_Task directions_. Search the listing below for the word "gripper" and copy each line where it appears.

● ● ● ●

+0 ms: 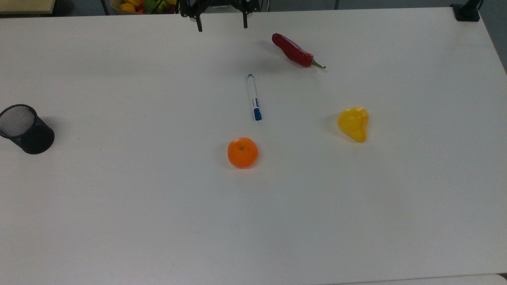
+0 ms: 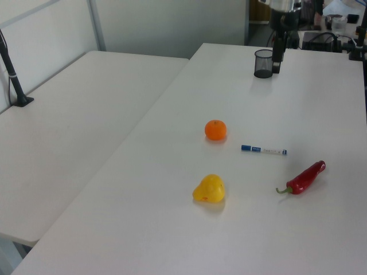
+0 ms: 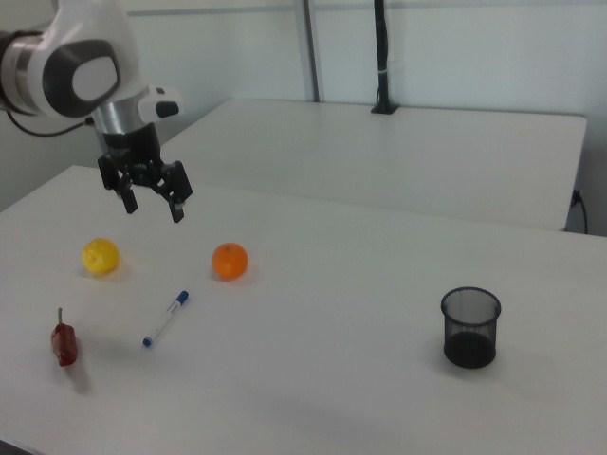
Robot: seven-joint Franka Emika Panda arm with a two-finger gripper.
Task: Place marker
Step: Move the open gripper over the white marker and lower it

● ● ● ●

_Completed exercise_.
Robot: seven-joint Franka Emika Panda arm with a two-finger gripper.
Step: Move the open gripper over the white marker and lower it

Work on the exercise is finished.